- TASK DESCRIPTION -
Extract, unchanged, each line of the listing below from its first line through the line that contains "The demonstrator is", inclusive, and nothing else.

______________________________

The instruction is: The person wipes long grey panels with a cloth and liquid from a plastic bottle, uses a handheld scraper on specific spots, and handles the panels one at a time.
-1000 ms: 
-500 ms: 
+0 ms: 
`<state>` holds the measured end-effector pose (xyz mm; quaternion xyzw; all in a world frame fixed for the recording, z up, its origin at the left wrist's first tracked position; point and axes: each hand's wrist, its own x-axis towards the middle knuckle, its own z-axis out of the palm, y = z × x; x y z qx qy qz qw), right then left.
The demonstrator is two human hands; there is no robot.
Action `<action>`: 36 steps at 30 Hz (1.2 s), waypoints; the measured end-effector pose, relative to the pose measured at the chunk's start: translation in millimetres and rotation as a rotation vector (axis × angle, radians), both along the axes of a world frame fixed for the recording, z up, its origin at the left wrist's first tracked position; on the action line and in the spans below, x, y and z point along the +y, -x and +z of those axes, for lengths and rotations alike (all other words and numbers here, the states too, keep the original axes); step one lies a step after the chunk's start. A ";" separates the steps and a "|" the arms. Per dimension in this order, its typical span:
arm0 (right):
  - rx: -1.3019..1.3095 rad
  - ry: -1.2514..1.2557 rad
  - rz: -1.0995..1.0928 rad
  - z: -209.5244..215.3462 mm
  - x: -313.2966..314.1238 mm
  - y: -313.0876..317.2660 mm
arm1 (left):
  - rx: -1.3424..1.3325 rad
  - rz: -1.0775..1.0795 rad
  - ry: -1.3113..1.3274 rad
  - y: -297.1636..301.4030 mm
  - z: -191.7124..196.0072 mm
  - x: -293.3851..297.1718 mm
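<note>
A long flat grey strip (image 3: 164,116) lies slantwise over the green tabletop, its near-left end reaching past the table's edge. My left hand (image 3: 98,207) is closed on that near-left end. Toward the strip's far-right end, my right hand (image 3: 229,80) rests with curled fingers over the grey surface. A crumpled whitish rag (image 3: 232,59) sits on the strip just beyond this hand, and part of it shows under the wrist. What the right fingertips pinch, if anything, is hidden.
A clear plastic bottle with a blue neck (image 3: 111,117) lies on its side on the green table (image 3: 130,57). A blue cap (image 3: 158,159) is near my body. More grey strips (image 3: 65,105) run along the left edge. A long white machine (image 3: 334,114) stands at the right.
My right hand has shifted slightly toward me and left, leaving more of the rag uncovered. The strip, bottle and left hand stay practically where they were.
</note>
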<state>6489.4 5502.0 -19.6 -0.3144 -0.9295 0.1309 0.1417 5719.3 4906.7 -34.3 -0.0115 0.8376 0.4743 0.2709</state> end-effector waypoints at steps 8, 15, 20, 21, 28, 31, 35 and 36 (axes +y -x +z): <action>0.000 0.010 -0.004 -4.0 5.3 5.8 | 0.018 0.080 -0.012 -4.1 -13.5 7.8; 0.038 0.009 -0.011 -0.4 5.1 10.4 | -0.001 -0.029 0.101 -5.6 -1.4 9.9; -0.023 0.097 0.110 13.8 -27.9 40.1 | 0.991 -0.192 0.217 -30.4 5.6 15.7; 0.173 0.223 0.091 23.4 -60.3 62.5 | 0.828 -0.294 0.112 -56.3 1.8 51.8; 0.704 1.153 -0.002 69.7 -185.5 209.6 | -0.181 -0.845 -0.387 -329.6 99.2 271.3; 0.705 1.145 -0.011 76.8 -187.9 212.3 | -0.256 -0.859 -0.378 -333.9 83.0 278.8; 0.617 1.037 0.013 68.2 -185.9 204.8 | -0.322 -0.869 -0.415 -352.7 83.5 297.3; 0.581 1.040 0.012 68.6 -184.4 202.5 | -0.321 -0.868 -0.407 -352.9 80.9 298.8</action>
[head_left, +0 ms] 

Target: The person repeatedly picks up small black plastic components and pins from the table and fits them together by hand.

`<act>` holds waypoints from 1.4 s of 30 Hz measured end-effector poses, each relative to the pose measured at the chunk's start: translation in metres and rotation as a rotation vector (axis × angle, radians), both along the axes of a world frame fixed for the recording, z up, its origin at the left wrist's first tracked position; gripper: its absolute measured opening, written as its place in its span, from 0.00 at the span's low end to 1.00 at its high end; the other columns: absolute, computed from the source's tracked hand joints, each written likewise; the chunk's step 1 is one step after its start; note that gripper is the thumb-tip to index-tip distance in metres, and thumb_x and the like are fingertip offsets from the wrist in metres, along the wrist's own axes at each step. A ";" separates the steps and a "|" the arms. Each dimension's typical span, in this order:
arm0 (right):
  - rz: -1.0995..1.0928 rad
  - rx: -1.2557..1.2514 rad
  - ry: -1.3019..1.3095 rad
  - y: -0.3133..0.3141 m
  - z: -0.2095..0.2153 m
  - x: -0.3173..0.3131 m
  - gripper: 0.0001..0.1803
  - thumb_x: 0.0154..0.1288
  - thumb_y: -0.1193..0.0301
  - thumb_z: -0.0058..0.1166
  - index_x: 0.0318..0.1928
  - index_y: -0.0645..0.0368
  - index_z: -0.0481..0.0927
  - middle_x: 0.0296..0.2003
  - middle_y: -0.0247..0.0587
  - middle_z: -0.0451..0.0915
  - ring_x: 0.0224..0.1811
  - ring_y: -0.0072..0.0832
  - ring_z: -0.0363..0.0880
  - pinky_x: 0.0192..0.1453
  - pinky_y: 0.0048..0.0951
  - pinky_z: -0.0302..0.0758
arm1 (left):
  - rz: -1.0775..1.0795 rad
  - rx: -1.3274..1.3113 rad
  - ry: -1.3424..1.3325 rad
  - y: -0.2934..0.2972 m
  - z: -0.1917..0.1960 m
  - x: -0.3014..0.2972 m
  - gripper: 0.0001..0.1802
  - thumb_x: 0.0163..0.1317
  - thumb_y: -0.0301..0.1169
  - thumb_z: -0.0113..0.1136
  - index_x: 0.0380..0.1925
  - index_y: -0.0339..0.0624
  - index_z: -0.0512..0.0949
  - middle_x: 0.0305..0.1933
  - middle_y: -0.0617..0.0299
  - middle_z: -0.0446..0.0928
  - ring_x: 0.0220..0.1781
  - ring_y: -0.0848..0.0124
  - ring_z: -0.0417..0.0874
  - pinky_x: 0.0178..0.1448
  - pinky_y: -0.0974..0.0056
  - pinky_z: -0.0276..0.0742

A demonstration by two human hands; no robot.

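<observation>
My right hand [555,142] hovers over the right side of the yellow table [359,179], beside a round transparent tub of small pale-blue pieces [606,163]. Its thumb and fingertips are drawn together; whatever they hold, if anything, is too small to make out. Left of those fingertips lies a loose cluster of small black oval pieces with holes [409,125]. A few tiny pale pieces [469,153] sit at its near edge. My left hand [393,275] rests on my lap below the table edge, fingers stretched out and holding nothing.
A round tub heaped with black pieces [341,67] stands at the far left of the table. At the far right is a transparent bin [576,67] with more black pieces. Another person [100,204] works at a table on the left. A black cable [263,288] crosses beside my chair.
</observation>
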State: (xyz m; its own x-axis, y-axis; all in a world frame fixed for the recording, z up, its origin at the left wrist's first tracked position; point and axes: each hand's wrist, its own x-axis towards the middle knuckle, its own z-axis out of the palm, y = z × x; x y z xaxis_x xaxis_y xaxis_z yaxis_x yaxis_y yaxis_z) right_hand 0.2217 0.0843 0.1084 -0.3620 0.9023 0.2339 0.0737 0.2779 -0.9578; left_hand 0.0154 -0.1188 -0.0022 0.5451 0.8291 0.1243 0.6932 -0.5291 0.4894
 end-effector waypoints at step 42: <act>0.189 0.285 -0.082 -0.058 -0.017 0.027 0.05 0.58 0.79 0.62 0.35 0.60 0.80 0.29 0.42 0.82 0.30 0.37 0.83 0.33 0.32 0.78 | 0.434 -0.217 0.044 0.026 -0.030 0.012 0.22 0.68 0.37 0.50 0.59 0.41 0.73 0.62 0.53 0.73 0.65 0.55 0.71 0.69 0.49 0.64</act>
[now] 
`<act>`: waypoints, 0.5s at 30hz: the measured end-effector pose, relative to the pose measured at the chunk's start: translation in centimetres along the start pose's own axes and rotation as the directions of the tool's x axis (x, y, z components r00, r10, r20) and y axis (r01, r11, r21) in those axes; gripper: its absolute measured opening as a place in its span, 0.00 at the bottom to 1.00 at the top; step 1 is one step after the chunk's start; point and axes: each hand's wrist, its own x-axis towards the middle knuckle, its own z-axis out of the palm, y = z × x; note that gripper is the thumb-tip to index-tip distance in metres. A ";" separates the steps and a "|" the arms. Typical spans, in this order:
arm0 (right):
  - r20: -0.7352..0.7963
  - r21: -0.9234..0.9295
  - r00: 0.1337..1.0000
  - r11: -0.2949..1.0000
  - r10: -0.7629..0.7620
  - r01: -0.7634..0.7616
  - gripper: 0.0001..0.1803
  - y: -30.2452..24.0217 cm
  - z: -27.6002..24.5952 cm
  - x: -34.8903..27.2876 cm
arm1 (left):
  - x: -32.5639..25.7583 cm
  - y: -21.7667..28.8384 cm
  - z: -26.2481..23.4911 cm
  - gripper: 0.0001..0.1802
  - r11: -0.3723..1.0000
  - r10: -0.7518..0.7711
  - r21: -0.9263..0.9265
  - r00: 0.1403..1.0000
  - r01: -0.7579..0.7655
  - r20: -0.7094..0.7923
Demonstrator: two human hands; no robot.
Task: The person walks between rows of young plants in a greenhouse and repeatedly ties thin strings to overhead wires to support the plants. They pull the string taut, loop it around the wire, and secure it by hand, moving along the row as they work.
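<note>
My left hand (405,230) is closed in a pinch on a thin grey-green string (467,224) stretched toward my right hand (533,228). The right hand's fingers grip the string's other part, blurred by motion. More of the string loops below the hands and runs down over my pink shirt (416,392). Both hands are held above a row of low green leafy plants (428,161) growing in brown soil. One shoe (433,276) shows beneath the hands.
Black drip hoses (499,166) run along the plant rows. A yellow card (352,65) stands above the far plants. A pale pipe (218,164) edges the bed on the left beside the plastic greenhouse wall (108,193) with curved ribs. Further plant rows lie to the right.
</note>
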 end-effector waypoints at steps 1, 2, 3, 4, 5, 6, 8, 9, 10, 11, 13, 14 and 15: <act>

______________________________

- THE COMPLETED TASK -
The instruction is: The person wipes long grey panels with a cloth and liquid from a plastic bottle, uses a handheld scraper on specific spots, and handles the panels one at a time.
-1000 ms: 
-500 ms: 
+0 ms: 
`<state>` holds the measured end-effector pose (xyz mm; quaternion xyzw; all in a world frame fixed for the recording, z up, its origin at the left wrist's first tracked position; point and axes: each hand's wrist, its own x-axis towards the middle knuckle, its own z-axis out of the palm, y = z × x; x y z qx qy qz qw), right then left.
The demonstrator is two human hands; there is no robot.

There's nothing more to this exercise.